FITZ „Zirkus Sardam von Daniil Charms zeigt eine runde Welt.
erschienen am 02.04.2011 von Cord Beintmann bei Stuttgarter Zeitung
Auf der Bühne des Fitz liegen drei Stahlkugeln, die größte hat einen Durchmesser von vielleicht achtzig, die kleinste von vierzig Zentimetern. Kein Mensch ahnt, was mit diesen Kugeln in dem Stück „Zirkus Sardam" passieren wird. Nein, sie werden nicht einfach nur gerollt. Erst mal geht es ganz philosophisch los. „Ich habe versucht, einen Augenblick einzufangen, ihn aber nicht erwischt und stattdessen nur die Uhr zerschlagen", erzählt ein naiv wirkender Herr namens Vertunov (Florian Feisel) in einem geringelten Badekostüm vergangener Zeiten. Er versucht sich einem Zirkus anzudienen, obgleich er eigentlich nichts Manegentaugliches kann. Doch dann schleicht er sich doch in die Zirkusnummern ein und macht seine Sache gut.

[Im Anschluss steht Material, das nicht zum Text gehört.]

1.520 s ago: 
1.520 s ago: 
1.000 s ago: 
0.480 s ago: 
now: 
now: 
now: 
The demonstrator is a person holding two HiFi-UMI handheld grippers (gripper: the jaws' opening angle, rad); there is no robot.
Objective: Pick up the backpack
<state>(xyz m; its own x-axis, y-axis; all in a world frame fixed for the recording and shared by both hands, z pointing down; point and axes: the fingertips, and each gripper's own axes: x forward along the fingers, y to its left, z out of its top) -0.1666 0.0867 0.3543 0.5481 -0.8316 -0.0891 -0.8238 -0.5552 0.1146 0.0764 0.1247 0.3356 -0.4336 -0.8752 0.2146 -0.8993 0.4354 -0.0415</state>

Perfektes Frauenbein aus Kunststoff
Daniil Charms hat „Zirkus Sardam" für das Marionettentheater geschrieben. Absurd und grotesk ist die Welt von Charms, der als Gegner des Sowjetregimes 1942 mit 36 Jahren in einem Leningrader Gefängnis starb. Die stimmige Inszenierung von Hendrik Mannes zeigt veritables Figurentheater. Das heißt, dass wenig gesprochen wird. Stattdessen schlagen sich die drei Darsteller mit Dingen und Figuren herum. Natürlich sprechen diese Dinge mit ihrer bloßen Körperlichkeit. Absurd und erzählerisch zugleich ist das perfekte Frauenbein aus Kunststoff geraten, auf dem ein Totenkopf aus dem gleichen Material steckt, der auch noch singen kann (Figuren und Bühne: Antje Töpferund Florian Feisel).

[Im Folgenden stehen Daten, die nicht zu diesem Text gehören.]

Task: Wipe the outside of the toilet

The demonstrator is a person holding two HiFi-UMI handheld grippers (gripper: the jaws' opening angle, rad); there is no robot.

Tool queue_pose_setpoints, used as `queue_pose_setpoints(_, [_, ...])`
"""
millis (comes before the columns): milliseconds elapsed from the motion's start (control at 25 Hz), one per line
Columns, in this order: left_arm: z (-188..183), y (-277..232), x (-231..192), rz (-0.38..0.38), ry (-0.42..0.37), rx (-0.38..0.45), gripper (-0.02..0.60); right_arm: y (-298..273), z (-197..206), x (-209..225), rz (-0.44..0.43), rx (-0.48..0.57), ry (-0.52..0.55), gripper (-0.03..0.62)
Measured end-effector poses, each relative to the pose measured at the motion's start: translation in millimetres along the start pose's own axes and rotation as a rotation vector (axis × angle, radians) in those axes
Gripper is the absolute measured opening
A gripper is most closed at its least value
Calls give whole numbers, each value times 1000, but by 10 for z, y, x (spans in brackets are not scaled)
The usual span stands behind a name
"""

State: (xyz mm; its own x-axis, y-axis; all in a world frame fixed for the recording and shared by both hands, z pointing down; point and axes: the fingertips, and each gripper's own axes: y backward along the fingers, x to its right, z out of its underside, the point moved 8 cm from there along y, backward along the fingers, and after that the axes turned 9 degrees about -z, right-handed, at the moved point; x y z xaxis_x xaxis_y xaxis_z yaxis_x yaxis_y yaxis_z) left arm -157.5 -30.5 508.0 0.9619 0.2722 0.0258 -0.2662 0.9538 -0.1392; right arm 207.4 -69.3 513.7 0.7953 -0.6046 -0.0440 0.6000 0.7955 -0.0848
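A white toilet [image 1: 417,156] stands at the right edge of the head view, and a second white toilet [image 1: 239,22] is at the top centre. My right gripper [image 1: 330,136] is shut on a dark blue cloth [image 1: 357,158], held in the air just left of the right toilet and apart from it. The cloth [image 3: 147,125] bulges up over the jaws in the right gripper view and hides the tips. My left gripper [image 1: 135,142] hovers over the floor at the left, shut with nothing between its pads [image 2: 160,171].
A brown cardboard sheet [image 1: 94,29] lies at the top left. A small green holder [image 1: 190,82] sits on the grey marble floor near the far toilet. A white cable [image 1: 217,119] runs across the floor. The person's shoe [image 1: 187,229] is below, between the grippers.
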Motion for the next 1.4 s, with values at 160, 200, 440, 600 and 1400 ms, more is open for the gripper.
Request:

Und das Rollen zweier Kugeln kann aufregend geraten. Man fasst es kaum, als Anna Fregin (gelenkig und von starker Austrahlung) durch ein Loch in die größte Kugel gleitet und vollständig in ihr verschwindet. Was sonst noch alles mit den Kugeln gemacht wird, sei hier nicht verraten. Ebenso, warum die Krokodilnummer ein grandioses Stück Theater ist, toll von Florian Feisel gespielt. Christoph Hamann gibt den Zirkusdirektor und macht vor allem prägnante und mitreißende Musik mit Akkordeon und Geige. Wundervoll ist die Szene, in der Hamann melancholisch singt, Feisel wie ein Verrückter dazu tanzt undFregin mit Stäben die zarten Bewegungen einer Puppe steuert.

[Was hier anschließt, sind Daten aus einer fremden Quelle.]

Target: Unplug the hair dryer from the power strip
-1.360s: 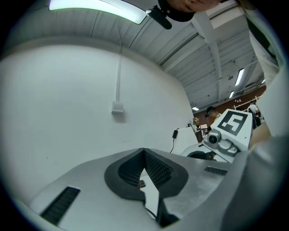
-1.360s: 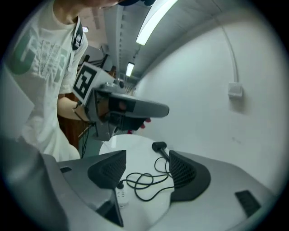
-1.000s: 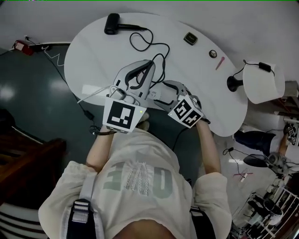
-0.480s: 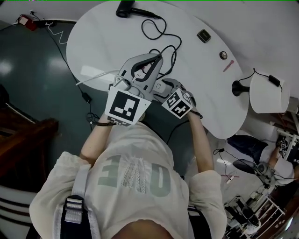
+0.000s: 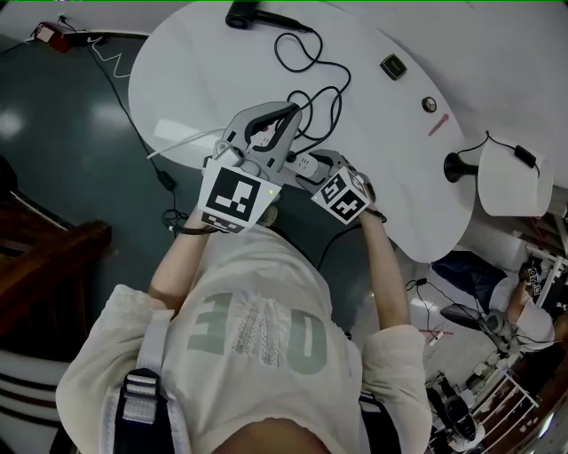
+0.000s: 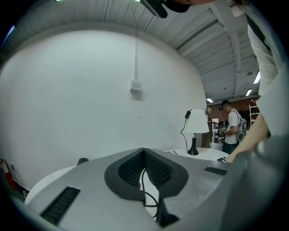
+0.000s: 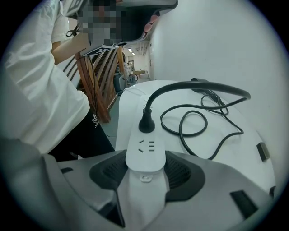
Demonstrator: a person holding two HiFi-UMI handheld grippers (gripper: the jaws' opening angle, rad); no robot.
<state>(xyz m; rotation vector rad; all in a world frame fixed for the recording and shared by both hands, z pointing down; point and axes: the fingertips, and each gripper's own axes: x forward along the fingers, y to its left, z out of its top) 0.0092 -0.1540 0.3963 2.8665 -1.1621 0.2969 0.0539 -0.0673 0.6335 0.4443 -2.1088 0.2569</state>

Komische und vergnügliche Szenen
Natürlich kann man manches symbolisch zu deuten versuchen, etwa den Menschen in einer Kugel als den Eingesperrten oder den Weitabgewandten. Aber das muss man gar nicht. Es genügt, sich durch die komischen und vergnüglichen Szenen gleiten zu lassen. Ein Theaterabend, der großes Können dreier Darsteller bietet, die höchst raffiniert mit seltsamen Sachen ihre Spiele spielen.